Las
ocho de la tarde, la hora de los aplausos, cuando vamos conociendo
vecinos nuevos, que no es que hayan llegado ahora, que estaban ahí,
en ese mirador de enfrente, en esa ventana, en ese balcón en el que
no habíamos reparado; veíamos gente sí, pero no la conocíamos, ni
siquiera de vista. Enfrente hay una familia cuya hija, Julia, lanza
un irrintzi, típico grito
vasco, un aúpa
vecinos, o un aúpa
Amara, que logran
que los aplausos se renueven con mayor fuerza, y las sonrisas y los
saludos desde la lejanía se multipliquen.
Después, nos retiramos al
interior de nuestros castillos y
escuchamos las noticias y nos ponemos al día de lo último que ha
sucedido. He de confesar que apenas sigo el recorrido vital del virus
(¿puede
ser esto redundante?)
porque resulta obsesivo
y es mejor atender solo una o dos veces al día.
Cuando
salgo a los aplausos pienso unos segundos en el personal sanitario y
en el amplio grupo de oficios
y personas que nos hacen la
vida posible durante este largo
confinamiento; unos segundos,
no crean, lo
que han tardado ustedes en leer la
frase anterior. Después, en otros momentos del día, como este que
compartimos ahora,
pienso en la gente que está en casas poco cómodas, o en malas
condiciones, o no tienen
casa, que piensan en el
próximo futuro porque hayan perdido su trabajo o sospechen que
puedan perderlo, que tengan un familiar ingresado con la etiqueta de
contagiado…
Escucho
a un enterrador madrileño
que explica el sufrimiento y
el pesar de los deudos que no han podido despedirse de su familiar y
lo están enterrando sin ceremonia.
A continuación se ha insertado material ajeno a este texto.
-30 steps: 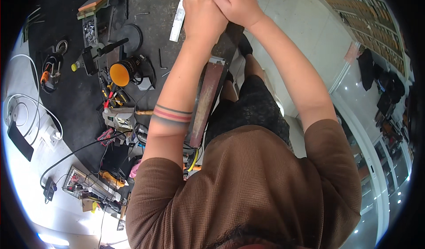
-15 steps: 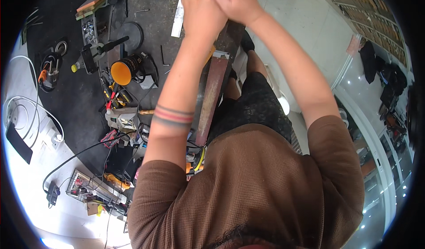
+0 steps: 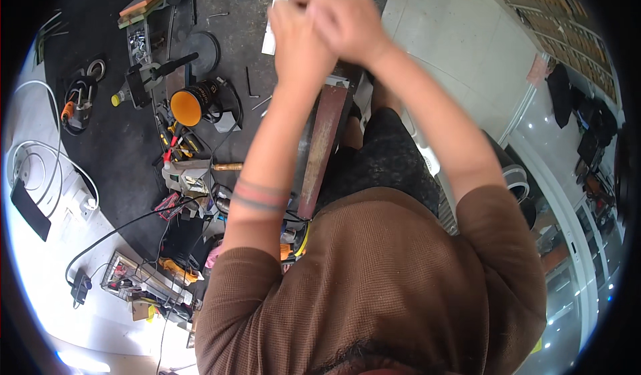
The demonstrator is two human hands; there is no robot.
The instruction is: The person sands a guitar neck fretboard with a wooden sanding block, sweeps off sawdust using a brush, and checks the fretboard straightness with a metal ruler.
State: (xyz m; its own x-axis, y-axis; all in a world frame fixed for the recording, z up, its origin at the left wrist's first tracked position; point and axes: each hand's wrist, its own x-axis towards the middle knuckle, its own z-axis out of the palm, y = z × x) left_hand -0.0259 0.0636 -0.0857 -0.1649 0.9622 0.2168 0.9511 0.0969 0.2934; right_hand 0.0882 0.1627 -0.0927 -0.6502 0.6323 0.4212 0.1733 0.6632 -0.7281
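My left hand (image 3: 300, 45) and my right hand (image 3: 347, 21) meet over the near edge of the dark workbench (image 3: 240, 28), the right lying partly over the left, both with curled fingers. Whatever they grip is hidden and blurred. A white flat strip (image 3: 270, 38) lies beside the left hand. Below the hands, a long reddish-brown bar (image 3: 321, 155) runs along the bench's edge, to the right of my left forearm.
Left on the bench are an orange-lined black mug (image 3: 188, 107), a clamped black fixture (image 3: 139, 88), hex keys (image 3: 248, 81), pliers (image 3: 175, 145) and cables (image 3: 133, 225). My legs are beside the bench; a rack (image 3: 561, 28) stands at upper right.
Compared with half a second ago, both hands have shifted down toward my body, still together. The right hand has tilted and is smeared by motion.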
A continuación hablan de Nueva
York y su número
de muertos, que ya se acerca al
nuestro y va a batir récords
mundiales e históricos, y
veo, en un paraje desolado con edificios desconchados y abandonados,
un terreno baldío donde han abierto una zanja para depositar docenas
y docenas de féretros de desnuda tabla sobre las cuales vierten
paladas de tierra sucia y húmeda, y
dicen que son muertos sin reclamar, y que cuando sean reclamados los
volverán a desenterrar… Pienso que no hay razón para que nos
quieran engañar, la emisión televisiva
es para nosotros no para los neoyorquinos.
Esas personas que entierran
así son las que ellos llaman
losers, perdedores,
que es uno de los peores insultos en la tierra del triunfo
garantizado para quien
trabaje duro y constante.
Nosotros
sabemos que ser pobre y negro
o hispano es tener todos los números para ser carne de presidio,
para no poder pagar un seguro sanitario que te salve del virus, para
ser un perdedor en ese
país donde se presume de impuestos bajos o
nulos, y que algunos quieren
trasplantar aquí, cuando lo
que hemos de hacer es justamente lo contrario.
Esos muertos de la zanja nunca serán reclamados por nadie, nadie
va a reclamarlos porque sería prohibitivo para
sus bolsillos o porque quizás
ni sepan qué ha sido de ellos. Y
porque además
tampoco exista
registro de cada uno.
Recuerden sin ir más lejos, el caso de los fallecidos españoles en
el accidente del Yak-42 en Turquía: Cuántos golpes de pecho, cuánto
saludo a la bandera, cuánta
apelación a la patria por
parte de los directamente responsables, grandes militares y políticos
españolísimos.
Así
que juntémonos con nuestros vecinos, seamos una piña, conozcámonos
mejor, hagámonos mejores, si es posible.
Y,
sobre todo, no nos dejemos engañar. Esto lo superaremos unidos,
todos a una, pero no como un rebaño.